Intervista al giornalista che segue i temi ambientali sullo storico magazine di via Solferino
Perché sono stati ideati i Sette Green Awards?
L’iniziativa è nata con l’idea di stimolare l’attenzione non solo degli addetti ai lavoro ma allargando il settore dell’ecologia a un pubblico più ampio di quello che è collegato sui temi strettamente ambientali. L’intenzione quindi è stata quella di diffondere a una fetta di opinione pubblica più vasta le idee che si stanno sviluppando nei vari settori dell’eco-sostenibilità.
Quali sono i settori in Italia che, in positivo e in negativo, spiccano nell’approccio green?
Di positivi o meno peggio non ne vedo. In tema ambientale il “luogo” in cui siamo più indietro è quello della cura del territorio. L’Italia è il paese nel quale lo scempio ambientale e la cementificazione ha prodotti disastri nel passato. Negli ultimi 40 anni è stata cementificata una superficie grande come Lombardia, Piemonte e Liguria messe insieme. Nonostante questo stiamo procedendo a un ritmo di copertura del nostro territorio che è doppio rispetto a quello degli altri Paesi europei. E questo è il punto su quale siamo più indietro, ovvero quello della gestione delle risorse ambientali. Non solo, in questa condizioni noi ne stiamo pagando anche le conseguenze: se con un territorio sano la nostra agricoltura era in grado di rispondere alle nostre esigenze, adesso siamo costretti a importare i prodotti dall’estero.
L’Expo è alle porte, l’Italia è pronta?
No, non siamo pronti perché, come detto, stiamo pagando l’uso dissennato del territorio. Dovremmo ripartire da qui e sfruttare questa occasione per farne un’occasione anche culturale e stimolare l’attenzione dell’opinione pubblica riacquisendo quei valori sani della difesa del territorio, dell’agricoltura e dell’allevamento. I temi dell’Expo ruotano su questa direttrice dell’alimentazione e perciò potrebbe essere una vetrina interessante sulla quale stimolare l’attenzione e valorizzare il meglio delle eccellenze italiane.

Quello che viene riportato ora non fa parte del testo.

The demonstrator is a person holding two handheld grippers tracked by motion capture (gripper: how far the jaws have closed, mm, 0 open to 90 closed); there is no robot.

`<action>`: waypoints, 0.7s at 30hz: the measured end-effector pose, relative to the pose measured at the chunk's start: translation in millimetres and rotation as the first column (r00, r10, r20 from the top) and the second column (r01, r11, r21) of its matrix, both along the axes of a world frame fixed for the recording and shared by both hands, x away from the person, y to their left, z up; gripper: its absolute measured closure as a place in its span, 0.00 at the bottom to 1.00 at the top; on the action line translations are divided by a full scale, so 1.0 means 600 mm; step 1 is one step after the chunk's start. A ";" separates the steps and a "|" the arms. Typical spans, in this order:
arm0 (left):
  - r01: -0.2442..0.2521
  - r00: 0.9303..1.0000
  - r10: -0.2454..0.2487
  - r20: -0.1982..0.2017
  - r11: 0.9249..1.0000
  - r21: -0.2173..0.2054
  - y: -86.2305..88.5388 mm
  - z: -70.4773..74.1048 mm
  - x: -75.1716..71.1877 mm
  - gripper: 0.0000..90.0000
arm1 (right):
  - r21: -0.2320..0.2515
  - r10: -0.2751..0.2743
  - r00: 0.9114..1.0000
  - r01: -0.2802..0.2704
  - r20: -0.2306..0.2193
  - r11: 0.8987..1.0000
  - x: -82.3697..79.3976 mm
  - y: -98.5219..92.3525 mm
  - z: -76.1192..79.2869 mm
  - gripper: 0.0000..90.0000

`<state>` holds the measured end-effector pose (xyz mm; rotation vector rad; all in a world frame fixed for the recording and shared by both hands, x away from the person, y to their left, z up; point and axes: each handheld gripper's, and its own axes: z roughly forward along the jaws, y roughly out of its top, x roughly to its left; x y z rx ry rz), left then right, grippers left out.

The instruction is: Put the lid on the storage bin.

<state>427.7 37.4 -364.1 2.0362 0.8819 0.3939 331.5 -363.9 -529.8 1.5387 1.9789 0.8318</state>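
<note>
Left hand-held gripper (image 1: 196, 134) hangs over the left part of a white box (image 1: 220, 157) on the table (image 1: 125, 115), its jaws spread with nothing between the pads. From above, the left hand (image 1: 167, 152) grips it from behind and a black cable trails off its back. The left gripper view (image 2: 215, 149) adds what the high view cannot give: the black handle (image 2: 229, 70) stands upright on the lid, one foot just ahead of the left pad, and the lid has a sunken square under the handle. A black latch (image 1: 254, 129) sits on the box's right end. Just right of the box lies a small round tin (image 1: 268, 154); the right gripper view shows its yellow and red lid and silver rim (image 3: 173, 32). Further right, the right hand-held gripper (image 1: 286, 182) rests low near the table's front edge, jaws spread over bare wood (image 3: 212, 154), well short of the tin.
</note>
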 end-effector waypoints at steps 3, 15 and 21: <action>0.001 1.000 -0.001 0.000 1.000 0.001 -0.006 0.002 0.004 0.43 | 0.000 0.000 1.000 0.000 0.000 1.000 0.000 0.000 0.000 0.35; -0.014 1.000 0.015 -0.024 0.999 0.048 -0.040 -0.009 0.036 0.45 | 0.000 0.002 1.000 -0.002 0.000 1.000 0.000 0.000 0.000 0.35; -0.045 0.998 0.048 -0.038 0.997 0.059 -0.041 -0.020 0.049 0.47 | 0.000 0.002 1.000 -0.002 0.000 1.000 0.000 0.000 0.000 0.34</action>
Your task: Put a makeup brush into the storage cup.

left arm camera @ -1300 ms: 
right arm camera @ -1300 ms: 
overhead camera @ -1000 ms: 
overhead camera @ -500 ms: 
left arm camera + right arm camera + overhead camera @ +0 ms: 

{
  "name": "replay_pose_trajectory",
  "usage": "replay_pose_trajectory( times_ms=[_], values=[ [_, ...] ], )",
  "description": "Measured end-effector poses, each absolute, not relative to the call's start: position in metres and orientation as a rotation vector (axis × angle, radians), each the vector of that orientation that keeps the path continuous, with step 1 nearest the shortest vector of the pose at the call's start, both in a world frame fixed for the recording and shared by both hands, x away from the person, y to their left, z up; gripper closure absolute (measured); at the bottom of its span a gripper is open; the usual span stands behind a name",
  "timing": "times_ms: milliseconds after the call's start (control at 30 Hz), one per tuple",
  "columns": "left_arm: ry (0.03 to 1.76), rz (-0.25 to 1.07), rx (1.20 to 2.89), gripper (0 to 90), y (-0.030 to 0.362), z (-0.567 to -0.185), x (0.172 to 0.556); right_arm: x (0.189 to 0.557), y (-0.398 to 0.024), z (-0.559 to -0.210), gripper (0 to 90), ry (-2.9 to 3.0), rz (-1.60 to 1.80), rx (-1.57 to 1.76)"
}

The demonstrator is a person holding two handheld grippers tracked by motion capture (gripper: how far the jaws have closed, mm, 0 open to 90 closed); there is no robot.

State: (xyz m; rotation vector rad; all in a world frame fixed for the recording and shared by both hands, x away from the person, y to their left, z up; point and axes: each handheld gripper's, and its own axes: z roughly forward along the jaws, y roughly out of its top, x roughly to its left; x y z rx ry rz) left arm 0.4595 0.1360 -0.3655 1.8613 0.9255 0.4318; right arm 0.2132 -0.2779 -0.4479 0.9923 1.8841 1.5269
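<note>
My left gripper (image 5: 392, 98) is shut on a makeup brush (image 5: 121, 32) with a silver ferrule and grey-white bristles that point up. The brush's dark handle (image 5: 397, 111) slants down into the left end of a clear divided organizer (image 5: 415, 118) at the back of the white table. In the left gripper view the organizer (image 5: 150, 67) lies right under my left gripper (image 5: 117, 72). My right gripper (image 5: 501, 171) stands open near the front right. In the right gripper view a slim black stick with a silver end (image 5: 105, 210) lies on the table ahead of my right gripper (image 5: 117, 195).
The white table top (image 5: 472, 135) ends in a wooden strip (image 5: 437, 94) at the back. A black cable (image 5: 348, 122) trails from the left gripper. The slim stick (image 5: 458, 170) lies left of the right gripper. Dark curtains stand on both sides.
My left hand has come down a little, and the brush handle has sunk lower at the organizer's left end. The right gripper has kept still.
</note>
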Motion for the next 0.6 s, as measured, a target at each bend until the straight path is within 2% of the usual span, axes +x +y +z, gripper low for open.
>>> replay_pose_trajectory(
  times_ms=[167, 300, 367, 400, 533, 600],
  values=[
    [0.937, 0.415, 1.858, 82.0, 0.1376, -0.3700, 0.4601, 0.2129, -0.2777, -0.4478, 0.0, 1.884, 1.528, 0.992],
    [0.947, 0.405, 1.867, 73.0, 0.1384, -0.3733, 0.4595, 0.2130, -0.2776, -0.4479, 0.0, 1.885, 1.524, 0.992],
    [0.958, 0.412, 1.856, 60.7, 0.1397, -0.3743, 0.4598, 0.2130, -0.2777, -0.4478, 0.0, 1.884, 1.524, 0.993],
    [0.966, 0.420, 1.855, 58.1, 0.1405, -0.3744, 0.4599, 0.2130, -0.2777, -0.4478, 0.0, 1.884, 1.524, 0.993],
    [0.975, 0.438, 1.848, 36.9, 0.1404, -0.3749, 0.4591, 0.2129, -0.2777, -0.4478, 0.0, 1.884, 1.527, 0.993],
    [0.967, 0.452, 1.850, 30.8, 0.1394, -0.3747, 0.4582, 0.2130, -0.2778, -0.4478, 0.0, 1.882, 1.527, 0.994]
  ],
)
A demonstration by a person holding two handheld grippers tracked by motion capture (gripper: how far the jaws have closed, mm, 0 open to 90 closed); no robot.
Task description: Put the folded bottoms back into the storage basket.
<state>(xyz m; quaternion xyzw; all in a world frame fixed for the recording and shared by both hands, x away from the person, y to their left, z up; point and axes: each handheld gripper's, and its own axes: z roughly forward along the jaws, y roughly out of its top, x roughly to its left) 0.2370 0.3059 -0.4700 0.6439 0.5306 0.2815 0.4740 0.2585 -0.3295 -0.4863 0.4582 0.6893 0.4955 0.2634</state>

L’Expo quindi è anche un occasione di valorizzazione del Made in Italy?
Assolutamente sì, perché alla fine il rischio è quello di perdere quelle sapienze antiche che sono il vero patrimonio da tutelare. E’ quello che può continuare a fare la differenza. Per fare un esempio, l’Italia ha perso una quantità grandissima di specie bovine che producevano anche tipi di latte diverso che conseguentemente consentivano la produzione di tipi di formaggi diversi. Se quindi i nostri prodotti si uniformano a tutti gli altri, perdiamo la possibilità di fare la differenza nel tempo per qualità ed eccellenza.